Exercise instructions:
Each line of the listing is to be copied exactly.
########
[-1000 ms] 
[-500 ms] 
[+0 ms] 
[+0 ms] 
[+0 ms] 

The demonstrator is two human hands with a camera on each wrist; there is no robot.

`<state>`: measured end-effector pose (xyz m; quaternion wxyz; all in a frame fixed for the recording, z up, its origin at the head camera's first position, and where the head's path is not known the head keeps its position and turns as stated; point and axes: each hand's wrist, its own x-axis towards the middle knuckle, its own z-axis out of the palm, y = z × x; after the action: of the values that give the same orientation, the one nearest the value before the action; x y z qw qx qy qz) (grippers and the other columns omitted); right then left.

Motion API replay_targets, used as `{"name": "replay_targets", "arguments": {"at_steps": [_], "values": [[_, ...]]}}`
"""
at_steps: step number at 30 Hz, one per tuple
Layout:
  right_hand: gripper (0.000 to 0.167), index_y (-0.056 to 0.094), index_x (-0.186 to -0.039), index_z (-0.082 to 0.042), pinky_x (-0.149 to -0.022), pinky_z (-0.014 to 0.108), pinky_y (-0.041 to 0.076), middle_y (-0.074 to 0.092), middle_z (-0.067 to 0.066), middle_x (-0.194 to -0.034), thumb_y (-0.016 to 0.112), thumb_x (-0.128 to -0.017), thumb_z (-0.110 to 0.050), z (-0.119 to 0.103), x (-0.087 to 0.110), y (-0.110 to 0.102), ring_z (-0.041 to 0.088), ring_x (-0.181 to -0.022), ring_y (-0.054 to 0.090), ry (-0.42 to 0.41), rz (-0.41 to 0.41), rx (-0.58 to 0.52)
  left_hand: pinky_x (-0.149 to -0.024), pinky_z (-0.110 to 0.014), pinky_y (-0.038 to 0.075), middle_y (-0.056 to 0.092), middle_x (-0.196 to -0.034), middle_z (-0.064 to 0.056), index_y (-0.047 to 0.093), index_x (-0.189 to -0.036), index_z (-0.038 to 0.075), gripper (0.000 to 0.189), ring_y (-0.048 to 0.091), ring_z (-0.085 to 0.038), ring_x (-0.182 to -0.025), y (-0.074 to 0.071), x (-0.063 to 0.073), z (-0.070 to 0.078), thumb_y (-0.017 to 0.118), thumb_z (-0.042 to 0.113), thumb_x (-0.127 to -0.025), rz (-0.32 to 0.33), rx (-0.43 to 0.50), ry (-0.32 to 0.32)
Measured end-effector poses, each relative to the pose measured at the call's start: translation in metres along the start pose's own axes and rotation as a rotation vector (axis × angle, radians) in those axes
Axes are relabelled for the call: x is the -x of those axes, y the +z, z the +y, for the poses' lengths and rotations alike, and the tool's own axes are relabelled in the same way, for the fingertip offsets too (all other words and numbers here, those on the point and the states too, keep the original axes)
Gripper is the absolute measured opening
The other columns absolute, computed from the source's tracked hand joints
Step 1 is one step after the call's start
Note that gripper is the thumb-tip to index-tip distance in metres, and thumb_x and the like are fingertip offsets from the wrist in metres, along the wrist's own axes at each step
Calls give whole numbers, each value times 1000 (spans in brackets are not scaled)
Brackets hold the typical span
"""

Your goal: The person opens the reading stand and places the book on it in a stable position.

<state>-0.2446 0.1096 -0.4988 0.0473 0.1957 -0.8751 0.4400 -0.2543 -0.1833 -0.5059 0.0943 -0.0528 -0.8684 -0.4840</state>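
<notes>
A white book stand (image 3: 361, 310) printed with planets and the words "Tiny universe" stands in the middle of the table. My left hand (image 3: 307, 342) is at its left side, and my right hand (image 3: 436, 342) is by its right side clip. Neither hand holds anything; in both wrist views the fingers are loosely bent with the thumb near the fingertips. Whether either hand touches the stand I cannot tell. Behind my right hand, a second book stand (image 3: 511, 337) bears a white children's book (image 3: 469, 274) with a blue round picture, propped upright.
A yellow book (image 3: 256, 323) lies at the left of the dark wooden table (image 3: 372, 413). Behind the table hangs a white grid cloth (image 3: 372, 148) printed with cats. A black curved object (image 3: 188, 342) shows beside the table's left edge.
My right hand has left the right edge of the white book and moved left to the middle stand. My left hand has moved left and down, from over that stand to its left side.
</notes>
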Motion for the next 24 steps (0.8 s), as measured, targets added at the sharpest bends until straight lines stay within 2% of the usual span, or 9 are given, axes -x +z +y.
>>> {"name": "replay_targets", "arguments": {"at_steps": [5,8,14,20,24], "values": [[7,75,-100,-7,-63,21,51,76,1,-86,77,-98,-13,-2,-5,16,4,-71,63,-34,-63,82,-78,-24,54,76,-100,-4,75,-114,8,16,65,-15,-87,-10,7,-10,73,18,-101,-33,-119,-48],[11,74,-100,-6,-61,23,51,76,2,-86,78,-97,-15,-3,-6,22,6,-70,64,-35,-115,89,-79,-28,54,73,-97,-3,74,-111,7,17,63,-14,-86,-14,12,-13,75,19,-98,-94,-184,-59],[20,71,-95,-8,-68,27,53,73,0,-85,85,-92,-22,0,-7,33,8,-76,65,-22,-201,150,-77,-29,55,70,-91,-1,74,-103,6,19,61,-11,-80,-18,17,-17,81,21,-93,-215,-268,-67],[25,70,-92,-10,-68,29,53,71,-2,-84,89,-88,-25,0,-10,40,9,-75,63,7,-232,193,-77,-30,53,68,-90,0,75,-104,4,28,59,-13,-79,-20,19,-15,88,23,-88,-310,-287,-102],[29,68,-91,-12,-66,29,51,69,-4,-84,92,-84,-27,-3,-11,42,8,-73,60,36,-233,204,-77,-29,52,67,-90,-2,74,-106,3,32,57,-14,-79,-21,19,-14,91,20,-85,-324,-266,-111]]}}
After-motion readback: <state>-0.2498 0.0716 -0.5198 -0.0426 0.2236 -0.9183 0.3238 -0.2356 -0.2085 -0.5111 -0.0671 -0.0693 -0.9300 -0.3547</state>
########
Problem solution:
[-1000 ms] 
[-500 ms] 
[+0 ms] 
[+0 ms] 
[+0 ms] 

The demonstrator is two human hands with a camera on each wrist; there is no robot.

`<state>`: measured end-effector pose (xyz m; quaternion wxyz; all in a frame fixed for the recording, z up, its origin at the head camera's first position, and where the head's path is not known the head keeps its position and turns as stated; point and axes: each hand's wrist, its own x-axis towards the middle knuckle, its own z-axis out of the palm, y = z × x; after the action: of the values that give the same orientation, the one nearest the value before the action; x y z qw qx qy qz) (grippers and the other columns omitted); right then left.

Motion API replay_targets, used as `{"name": "replay_targets", "arguments": {"at_steps": [_], "values": [[_, ...]]}}`
"""
at_steps: step number at 30 Hz, one per tuple
Layout:
  right_hand: gripper (0.000 to 0.167), index_y (-0.056 to 0.094), index_x (-0.186 to -0.039), index_z (-0.082 to 0.042), pinky_x (-0.149 to -0.022), pinky_z (-0.014 to 0.108), pinky_y (-0.041 to 0.076), middle_y (-0.074 to 0.092), middle_z (-0.067 to 0.066), middle_x (-0.194 to -0.034), thumb_y (-0.016 to 0.112), thumb_x (-0.128 to -0.017), thumb_z (-0.110 to 0.050), z (-0.119 to 0.103), x (-0.087 to 0.110), y (-0.110 to 0.102), ring_z (-0.041 to 0.088), ring_x (-0.181 to -0.022), ring_y (-0.054 to 0.090), ry (-0.42 to 0.41), rz (-0.41 to 0.41), rx (-0.58 to 0.52)
  left_hand: pinky_x (-0.149 to -0.024), pinky_z (-0.110 to 0.014), pinky_y (-0.038 to 0.075), middle_y (-0.056 to 0.092), middle_x (-0.196 to -0.034), middle_z (-0.064 to 0.056), index_y (-0.047 to 0.093), index_x (-0.189 to -0.036), index_z (-0.038 to 0.075), gripper (0.000 to 0.189), ring_y (-0.048 to 0.091), ring_z (-0.085 to 0.038), ring_x (-0.182 to -0.025), y (-0.074 to 0.071), x (-0.063 to 0.073), z (-0.070 to 0.078), thumb_y (-0.017 to 0.118), thumb_z (-0.042 to 0.113), thumb_x (-0.127 to -0.025), rz (-0.32 to 0.33), rx (-0.43 to 0.50), ry (-0.32 to 0.32)
Measured end-effector poses, each relative to the pose measured at the call's start: translation in metres along the start pose's own axes and rotation as a rotation vector (axis × angle, radians) in those axes
Axes are relabelled for the call: x is the -x of those axes, y the +z, z the +y, for the poses' lengths and rotations alike, and the tool's own axes are relabelled in the same way, for the fingertip offsets too (all other words and numbers here, those on the point and the states too, keep the original axes)
Gripper is the absolute measured opening
The other columns absolute, computed from the source's tracked hand joints
Step 1 is one step after the call's start
Note that gripper is the thumb-tip to index-tip distance in metres, and thumb_x and the like are fingertip offsets from the wrist in metres, along the wrist's own axes at each step
Calls give whole numbers, each value times 1000 (spans in brackets are not scaled)
Brackets hold the typical span
"""

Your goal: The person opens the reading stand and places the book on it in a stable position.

<state>-0.2446 0.1096 -0.4988 0.0473 0.1957 -0.8751 0.4400 -0.2543 -0.1833 -0.5059 0.0943 -0.0528 -0.8684 -0.4840</state>
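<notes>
A white book stand (image 3: 361, 310) printed with planets and the words "Tiny universe" stands in the middle of the table. My left hand (image 3: 307, 342) is at its left side, and my right hand (image 3: 436, 342) is by its right side clip. Neither hand holds anything; in both wrist views the fingers are loosely bent with the thumb near the fingertips. Whether either hand touches the stand I cannot tell. Behind my right hand, a second book stand (image 3: 511, 337) bears a white children's book (image 3: 469, 274) with a blue round picture, propped upright.
A yellow book (image 3: 256, 323) lies at the left of the dark wooden table (image 3: 372, 413). Behind the table hangs a white grid cloth (image 3: 372, 148) printed with cats. A black curved object (image 3: 188, 342) shows beside the table's left edge.
My right hand has left the right edge of the white book and moved left to the middle stand. My left hand has moved left and down, from over that stand to its left side.
</notes>
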Motion for the next 24 steps (0.8 s), as measured, targets added at the sharpest bends until straight lines stay within 2% of the usual span, or 9 are given, axes -x +z +y.
>>> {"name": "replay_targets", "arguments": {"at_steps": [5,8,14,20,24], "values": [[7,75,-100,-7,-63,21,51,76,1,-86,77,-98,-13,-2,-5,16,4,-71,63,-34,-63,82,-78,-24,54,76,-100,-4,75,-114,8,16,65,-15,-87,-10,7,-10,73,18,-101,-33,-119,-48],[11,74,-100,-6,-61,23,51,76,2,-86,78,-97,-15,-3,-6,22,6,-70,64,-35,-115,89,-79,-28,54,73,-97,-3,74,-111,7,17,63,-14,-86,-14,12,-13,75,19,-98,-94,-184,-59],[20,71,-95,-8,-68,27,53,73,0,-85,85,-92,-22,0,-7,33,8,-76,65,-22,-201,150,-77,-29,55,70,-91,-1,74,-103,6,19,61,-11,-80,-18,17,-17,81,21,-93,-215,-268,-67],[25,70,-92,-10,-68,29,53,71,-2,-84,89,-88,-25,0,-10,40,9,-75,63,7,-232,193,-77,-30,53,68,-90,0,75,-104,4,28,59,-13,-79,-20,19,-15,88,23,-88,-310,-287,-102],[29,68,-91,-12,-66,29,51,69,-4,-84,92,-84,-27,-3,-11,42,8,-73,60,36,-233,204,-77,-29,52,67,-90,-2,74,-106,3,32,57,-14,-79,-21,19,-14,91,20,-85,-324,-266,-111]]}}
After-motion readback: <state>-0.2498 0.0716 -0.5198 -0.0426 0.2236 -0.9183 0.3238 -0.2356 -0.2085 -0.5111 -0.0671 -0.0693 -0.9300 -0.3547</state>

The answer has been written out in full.